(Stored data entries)
——————

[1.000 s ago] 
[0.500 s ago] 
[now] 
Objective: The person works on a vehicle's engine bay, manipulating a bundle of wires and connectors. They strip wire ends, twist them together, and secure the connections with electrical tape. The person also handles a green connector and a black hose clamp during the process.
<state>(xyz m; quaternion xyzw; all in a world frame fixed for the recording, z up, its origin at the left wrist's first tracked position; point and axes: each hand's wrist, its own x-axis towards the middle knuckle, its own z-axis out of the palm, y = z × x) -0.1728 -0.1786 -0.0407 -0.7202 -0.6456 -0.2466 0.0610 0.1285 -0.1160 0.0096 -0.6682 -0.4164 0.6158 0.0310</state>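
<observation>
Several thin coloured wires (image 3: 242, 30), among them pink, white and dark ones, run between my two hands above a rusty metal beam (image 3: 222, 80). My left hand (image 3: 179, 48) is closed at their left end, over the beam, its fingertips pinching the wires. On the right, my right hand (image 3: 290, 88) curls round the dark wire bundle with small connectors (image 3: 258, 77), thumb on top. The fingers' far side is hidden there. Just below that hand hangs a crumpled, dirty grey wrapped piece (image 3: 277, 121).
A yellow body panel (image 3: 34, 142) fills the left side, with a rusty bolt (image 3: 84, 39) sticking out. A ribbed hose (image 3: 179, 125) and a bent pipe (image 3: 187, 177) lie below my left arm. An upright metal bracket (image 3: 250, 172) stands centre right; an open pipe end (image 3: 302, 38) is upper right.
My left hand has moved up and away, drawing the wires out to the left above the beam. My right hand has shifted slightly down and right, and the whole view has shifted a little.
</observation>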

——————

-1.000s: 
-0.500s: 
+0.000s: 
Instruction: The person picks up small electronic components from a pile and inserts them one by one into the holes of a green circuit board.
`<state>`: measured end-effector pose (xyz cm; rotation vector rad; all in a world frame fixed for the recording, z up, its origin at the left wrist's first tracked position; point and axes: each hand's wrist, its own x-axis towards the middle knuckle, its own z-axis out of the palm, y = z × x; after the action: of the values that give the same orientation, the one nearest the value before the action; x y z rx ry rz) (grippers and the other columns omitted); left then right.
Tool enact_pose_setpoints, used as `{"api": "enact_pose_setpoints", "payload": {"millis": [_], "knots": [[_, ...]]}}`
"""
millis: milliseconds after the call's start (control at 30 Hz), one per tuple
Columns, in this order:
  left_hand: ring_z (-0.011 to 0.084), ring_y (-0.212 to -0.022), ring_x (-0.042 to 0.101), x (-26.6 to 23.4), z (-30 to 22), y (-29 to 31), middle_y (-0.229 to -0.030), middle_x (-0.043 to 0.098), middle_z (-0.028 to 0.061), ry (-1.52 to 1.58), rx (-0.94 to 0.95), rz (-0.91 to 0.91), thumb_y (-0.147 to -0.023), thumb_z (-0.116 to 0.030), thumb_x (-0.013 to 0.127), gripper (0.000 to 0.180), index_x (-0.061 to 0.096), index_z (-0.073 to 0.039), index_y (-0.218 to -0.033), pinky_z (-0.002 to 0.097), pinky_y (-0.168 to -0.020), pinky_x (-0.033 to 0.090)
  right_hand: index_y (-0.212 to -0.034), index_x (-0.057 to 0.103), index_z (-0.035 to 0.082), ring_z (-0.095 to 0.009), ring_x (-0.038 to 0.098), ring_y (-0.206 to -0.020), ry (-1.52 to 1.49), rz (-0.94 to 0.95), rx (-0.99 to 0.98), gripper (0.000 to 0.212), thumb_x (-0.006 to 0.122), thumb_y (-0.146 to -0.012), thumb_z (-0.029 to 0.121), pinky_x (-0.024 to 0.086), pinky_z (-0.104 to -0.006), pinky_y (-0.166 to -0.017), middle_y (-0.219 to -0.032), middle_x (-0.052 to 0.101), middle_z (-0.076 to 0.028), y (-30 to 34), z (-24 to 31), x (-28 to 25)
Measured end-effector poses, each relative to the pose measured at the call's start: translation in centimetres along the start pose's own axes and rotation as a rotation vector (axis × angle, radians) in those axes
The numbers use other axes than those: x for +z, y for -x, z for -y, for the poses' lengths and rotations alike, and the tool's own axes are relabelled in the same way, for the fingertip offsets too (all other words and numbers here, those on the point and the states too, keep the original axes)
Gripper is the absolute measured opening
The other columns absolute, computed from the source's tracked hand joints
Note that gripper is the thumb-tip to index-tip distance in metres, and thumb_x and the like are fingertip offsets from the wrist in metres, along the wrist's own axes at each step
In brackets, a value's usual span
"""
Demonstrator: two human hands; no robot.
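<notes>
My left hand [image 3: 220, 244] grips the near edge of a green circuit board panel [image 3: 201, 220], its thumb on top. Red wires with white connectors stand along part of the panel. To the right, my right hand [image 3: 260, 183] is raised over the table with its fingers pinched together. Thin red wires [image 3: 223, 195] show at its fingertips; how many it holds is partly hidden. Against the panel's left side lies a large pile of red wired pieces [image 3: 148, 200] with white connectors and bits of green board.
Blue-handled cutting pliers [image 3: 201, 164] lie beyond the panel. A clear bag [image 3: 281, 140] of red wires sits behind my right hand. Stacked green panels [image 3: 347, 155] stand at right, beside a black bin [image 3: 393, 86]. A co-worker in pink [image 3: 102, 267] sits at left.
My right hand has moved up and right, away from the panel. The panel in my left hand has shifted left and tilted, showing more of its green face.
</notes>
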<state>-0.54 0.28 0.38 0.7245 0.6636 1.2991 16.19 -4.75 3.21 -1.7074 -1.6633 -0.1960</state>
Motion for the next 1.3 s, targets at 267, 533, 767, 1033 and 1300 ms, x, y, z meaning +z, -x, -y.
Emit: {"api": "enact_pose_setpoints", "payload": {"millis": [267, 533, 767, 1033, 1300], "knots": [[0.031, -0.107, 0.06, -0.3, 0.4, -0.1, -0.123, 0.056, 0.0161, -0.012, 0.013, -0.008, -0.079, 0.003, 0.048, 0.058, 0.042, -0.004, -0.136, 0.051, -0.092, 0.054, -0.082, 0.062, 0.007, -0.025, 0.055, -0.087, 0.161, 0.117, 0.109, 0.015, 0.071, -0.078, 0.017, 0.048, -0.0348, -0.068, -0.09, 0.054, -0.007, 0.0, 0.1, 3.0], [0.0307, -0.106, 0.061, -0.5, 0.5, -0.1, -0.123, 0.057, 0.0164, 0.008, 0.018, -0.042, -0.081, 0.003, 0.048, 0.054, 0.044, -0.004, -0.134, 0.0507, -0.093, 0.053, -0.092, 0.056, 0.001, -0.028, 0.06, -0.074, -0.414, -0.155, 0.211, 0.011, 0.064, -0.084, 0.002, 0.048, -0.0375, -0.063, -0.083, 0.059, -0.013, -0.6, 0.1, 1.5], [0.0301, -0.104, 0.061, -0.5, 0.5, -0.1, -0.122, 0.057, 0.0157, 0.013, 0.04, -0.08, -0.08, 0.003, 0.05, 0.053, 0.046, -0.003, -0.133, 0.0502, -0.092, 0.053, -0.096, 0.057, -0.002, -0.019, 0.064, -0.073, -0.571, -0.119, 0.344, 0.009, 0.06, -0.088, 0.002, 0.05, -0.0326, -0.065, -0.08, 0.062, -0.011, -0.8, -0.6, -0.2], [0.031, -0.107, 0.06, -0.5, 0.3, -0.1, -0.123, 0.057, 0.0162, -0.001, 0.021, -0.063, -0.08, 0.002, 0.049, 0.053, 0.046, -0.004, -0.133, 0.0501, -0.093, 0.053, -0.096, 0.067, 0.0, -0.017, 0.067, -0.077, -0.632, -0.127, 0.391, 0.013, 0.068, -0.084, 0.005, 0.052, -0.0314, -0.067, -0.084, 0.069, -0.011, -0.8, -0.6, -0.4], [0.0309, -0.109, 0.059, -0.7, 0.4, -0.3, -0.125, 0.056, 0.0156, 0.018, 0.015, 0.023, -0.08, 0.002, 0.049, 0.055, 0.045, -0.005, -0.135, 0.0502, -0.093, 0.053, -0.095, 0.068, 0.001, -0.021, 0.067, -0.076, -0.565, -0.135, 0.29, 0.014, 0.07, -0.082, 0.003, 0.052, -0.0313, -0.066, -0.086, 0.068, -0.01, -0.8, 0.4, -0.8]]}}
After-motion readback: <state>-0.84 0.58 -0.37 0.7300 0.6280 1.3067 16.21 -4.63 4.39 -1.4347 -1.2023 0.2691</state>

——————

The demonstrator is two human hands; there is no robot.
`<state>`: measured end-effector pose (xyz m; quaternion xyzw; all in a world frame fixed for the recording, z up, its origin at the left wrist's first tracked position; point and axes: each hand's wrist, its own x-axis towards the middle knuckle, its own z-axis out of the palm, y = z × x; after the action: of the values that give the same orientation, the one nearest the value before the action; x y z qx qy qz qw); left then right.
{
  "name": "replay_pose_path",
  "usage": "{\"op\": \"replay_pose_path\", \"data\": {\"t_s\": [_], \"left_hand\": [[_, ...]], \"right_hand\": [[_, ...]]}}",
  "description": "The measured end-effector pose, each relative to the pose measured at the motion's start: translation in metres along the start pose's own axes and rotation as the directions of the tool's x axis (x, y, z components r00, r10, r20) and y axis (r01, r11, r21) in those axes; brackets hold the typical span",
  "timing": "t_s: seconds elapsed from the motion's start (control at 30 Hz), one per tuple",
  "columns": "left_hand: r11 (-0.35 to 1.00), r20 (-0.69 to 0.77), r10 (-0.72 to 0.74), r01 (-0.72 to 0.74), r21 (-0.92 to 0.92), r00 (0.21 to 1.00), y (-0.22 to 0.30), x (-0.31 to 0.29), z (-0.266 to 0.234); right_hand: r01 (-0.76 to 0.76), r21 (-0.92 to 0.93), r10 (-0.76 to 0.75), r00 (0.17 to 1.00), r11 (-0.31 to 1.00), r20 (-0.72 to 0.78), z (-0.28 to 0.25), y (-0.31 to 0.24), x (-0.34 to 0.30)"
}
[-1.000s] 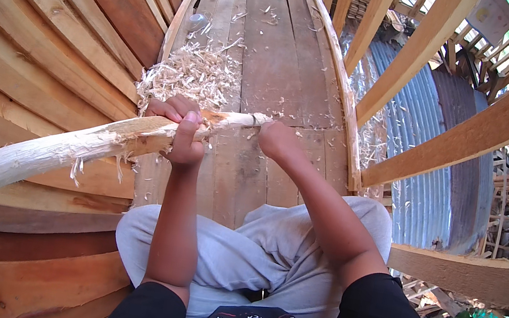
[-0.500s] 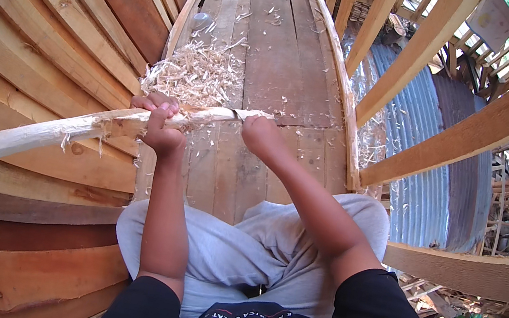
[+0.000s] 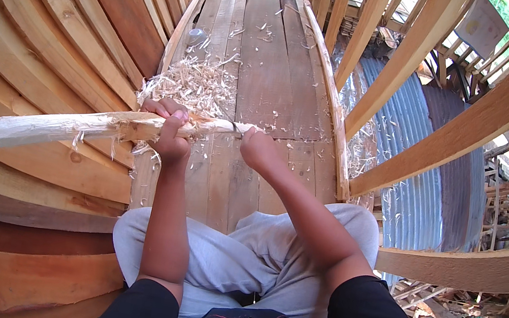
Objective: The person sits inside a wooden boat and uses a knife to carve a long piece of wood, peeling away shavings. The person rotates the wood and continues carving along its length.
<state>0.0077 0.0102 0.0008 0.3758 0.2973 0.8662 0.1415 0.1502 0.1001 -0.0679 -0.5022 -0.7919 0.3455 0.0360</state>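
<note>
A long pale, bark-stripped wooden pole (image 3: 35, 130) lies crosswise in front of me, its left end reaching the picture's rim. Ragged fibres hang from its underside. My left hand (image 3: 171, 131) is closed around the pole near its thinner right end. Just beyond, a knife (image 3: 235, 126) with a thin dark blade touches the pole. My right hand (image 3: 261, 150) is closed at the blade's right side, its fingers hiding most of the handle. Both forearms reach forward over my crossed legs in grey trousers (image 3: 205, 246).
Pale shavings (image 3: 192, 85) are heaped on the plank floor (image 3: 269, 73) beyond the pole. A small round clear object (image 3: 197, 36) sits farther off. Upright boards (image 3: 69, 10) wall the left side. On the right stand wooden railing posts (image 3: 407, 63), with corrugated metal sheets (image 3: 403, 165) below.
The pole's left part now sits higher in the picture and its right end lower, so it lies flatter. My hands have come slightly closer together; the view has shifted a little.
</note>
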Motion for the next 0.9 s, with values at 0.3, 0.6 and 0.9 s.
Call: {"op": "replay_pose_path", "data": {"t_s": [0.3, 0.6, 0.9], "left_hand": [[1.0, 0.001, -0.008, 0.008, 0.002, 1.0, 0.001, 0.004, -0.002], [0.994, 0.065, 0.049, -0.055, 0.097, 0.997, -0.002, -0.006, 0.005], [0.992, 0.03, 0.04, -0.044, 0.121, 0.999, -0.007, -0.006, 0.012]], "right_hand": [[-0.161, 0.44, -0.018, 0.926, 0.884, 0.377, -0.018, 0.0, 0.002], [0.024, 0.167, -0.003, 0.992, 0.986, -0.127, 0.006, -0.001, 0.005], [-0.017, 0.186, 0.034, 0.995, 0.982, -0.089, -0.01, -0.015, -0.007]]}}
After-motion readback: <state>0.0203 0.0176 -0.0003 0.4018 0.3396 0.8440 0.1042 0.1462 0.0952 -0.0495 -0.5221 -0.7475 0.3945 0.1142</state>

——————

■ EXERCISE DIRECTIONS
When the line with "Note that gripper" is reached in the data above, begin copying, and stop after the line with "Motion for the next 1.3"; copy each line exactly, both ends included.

■ SOLUTION TO THE PROBLEM
Note that gripper is the thumb-tip to index-tip distance in metres, and thumb_x and the like are fingertip offsets from the wrist in metres, along the wrist's own axes at each step
In brackets, a value's usual span
"""
Demonstrator: two human hands; no robot.
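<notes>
My left hand [image 3: 220, 244] grips the near edge of a green circuit board panel [image 3: 201, 220], its thumb on top. Red wires with white connectors stand along part of the panel. To the right, my right hand [image 3: 260, 183] is raised over the table with its fingers pinched together. Thin red wires [image 3: 223, 195] show at its fingertips; how many it holds is partly hidden. Against the panel's left side lies a large pile of red wired pieces [image 3: 148, 200] with white connectors and bits of green board.
Blue-handled cutting pliers [image 3: 201, 164] lie beyond the panel. A clear bag [image 3: 281, 140] of red wires sits behind my right hand. Stacked green panels [image 3: 347, 155] stand at right, beside a black bin [image 3: 393, 86]. A co-worker in pink [image 3: 102, 267] sits at left.
My right hand has moved up and right, away from the panel. The panel in my left hand has shifted left and tilted, showing more of its green face.
</notes>
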<state>-0.54 0.28 0.38 0.7245 0.6636 1.2991 16.19 -4.75 3.21 -1.7074 -1.6633 -0.1960</state>
Motion for the next 1.3 s, targets at 267, 533, 767, 1033 and 1300 ms, x, y, z meaning +z, -x, -y.

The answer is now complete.